--- Supplied data ---
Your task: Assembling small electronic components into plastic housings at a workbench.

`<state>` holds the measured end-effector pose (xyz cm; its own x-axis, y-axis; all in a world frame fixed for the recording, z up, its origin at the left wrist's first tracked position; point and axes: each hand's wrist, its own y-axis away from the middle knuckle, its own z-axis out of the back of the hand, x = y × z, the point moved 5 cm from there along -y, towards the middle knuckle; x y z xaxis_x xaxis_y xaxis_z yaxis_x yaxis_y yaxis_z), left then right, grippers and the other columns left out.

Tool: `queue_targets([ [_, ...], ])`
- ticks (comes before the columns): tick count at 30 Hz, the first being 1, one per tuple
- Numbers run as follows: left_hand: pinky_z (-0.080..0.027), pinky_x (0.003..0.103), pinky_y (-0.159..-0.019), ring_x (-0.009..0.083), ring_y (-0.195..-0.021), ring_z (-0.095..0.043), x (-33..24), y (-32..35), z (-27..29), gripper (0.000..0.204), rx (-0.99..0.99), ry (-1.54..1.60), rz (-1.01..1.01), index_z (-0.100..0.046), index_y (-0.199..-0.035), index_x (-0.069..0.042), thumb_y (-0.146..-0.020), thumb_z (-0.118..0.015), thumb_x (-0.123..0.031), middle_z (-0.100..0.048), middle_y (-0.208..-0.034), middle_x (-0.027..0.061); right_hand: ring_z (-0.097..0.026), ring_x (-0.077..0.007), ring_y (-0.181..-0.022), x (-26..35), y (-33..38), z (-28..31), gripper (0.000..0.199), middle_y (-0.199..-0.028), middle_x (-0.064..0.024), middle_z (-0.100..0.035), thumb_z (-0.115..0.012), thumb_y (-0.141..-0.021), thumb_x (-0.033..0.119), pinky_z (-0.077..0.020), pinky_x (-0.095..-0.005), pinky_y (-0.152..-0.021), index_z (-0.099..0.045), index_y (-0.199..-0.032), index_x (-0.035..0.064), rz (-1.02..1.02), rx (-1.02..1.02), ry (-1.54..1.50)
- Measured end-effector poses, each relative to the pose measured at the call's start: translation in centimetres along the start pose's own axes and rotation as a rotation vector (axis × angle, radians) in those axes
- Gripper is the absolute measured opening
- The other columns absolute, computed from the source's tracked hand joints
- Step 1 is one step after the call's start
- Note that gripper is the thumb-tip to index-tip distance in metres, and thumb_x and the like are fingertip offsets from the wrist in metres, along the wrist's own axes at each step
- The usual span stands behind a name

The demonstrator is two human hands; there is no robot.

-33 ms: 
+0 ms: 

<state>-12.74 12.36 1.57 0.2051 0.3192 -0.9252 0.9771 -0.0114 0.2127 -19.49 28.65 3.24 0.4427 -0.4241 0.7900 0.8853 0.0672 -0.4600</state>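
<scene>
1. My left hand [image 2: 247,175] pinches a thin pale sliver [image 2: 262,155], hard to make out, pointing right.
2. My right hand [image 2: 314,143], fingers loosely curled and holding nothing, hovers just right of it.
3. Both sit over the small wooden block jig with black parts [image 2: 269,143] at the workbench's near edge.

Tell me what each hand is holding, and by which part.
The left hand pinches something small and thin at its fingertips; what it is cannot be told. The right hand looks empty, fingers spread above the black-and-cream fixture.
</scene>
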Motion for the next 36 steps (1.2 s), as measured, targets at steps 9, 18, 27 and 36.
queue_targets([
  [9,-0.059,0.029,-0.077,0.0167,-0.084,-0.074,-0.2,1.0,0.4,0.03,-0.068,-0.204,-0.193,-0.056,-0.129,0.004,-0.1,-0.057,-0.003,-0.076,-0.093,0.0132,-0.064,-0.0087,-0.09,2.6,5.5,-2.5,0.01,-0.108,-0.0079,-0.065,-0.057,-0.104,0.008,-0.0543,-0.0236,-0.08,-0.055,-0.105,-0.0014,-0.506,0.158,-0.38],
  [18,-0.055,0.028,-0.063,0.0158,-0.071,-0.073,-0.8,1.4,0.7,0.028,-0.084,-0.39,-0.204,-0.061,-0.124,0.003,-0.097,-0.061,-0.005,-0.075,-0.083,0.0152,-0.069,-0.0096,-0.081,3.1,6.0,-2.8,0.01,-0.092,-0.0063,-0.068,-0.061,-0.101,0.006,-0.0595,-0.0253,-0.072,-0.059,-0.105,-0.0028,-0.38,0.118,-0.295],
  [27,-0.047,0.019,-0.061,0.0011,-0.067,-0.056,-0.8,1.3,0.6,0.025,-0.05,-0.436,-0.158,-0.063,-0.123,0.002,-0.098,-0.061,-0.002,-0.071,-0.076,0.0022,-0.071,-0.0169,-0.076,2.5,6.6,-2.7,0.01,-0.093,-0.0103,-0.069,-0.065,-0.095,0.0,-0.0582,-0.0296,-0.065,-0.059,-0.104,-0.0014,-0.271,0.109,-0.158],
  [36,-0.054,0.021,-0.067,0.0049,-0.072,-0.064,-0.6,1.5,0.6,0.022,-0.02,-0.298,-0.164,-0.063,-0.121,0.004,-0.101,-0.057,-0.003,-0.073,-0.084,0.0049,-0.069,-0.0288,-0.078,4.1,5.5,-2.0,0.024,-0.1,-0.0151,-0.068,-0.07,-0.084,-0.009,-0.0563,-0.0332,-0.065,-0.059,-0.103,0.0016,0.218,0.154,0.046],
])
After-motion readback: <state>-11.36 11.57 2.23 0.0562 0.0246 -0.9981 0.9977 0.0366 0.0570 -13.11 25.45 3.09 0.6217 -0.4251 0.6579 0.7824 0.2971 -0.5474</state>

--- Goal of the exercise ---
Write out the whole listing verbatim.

--- Your response ---
Your task: Assembling small electronic components into plastic housings at a workbench.

`<state>` holds the measured end-effector pose (xyz cm; its own x-axis, y-axis; all in a world frame fixed for the recording, z up, its origin at the left wrist's first tracked position; point and axes: each hand's wrist, its own y-axis away from the middle knuckle, its own z-axis out of the back of the hand, x = y × z, the point moved 5 cm from there along -y, towards the middle knuckle; x y z xaxis_x xaxis_y xaxis_z yaxis_x yaxis_y yaxis_z), left then right, grippers and the other columns left out.

Tool: `queue_targets([ [_, ...], ])`
- ticks (comes before the columns): tick count at 30 Hz, the first being 1, one per tuple
- Numbers run as follows: left_hand: pinky_z (-0.080..0.027), pinky_x (0.003..0.103), pinky_y (-0.159..-0.019), ring_x (-0.009..0.083), ring_y (-0.195..-0.021), ring_z (-0.095..0.043), x (-33..24), y (-32..35), z (-27..29), gripper (0.000..0.204), rx (-0.99..0.99), ry (-1.54..1.60), rz (-1.01..1.01), index_z (-0.100..0.046), index_y (-0.199..-0.035), index_x (-0.069..0.042), thumb_y (-0.146..-0.020), thumb_z (-0.118..0.015), thumb_x (-0.123..0.031), middle_z (-0.100..0.048), middle_y (-0.208..-0.034), middle_x (-0.027..0.061); right_hand: ring_z (-0.097..0.026), ring_x (-0.077..0.007), ring_y (-0.181..-0.022), x (-26..35), y (-33..38), z (-28..31), gripper (0.000..0.199), middle_y (-0.199..-0.028), middle_x (-0.064..0.024), middle_z (-0.100..0.035), thumb_z (-0.115..0.012), thumb_y (-0.141..-0.021), thumb_x (-0.033..0.119), pinky_z (-0.077..0.020), pinky_x (-0.095..-0.005), pinky_y (-0.152..-0.021), index_z (-0.099..0.045), index_y (-0.199..-0.032), index_x (-0.035..0.064), rz (-1.02..1.02), rx (-1.02..1.02), ry (-1.54..1.50)
- Measured end-effector poses, each relative to the pose measured at the call's start: translation in centimetres along the start pose's own axes and rotation as a rotation vector (axis × angle, radians) in those axes
- Gripper is the absolute measured opening
- The other columns absolute, computed from the source's tracked hand joints
- Step 1 is one step after the call's start
- Note that gripper is the thumb-tip to index-tip distance in metres, and thumb_x and the like are fingertip offsets from the wrist in metres, along the wrist's own axes at each step
- The usual span stands behind a name

The demonstrator is two human hands; there is no robot.

-33 ms: 
+0 ms: 

<state>-12.74 12.36 1.57 0.2051 0.3192 -0.9252 0.9771 -0.0114 0.2127 -19.49 28.65 3.24 0.4427 -0.4241 0.7900 0.8853 0.0672 -0.4600</state>
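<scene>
1. My left hand [image 2: 247,175] pinches a thin pale sliver [image 2: 262,155], hard to make out, pointing right.
2. My right hand [image 2: 314,143], fingers loosely curled and holding nothing, hovers just right of it.
3. Both sit over the small wooden block jig with black parts [image 2: 269,143] at the workbench's near edge.

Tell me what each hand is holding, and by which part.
The left hand pinches something small and thin at its fingertips; what it is cannot be told. The right hand looks empty, fingers spread above the black-and-cream fixture.
</scene>
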Motion for the next 36 steps (1.2 s), as measured, targets at steps 9, 18, 27 and 36.
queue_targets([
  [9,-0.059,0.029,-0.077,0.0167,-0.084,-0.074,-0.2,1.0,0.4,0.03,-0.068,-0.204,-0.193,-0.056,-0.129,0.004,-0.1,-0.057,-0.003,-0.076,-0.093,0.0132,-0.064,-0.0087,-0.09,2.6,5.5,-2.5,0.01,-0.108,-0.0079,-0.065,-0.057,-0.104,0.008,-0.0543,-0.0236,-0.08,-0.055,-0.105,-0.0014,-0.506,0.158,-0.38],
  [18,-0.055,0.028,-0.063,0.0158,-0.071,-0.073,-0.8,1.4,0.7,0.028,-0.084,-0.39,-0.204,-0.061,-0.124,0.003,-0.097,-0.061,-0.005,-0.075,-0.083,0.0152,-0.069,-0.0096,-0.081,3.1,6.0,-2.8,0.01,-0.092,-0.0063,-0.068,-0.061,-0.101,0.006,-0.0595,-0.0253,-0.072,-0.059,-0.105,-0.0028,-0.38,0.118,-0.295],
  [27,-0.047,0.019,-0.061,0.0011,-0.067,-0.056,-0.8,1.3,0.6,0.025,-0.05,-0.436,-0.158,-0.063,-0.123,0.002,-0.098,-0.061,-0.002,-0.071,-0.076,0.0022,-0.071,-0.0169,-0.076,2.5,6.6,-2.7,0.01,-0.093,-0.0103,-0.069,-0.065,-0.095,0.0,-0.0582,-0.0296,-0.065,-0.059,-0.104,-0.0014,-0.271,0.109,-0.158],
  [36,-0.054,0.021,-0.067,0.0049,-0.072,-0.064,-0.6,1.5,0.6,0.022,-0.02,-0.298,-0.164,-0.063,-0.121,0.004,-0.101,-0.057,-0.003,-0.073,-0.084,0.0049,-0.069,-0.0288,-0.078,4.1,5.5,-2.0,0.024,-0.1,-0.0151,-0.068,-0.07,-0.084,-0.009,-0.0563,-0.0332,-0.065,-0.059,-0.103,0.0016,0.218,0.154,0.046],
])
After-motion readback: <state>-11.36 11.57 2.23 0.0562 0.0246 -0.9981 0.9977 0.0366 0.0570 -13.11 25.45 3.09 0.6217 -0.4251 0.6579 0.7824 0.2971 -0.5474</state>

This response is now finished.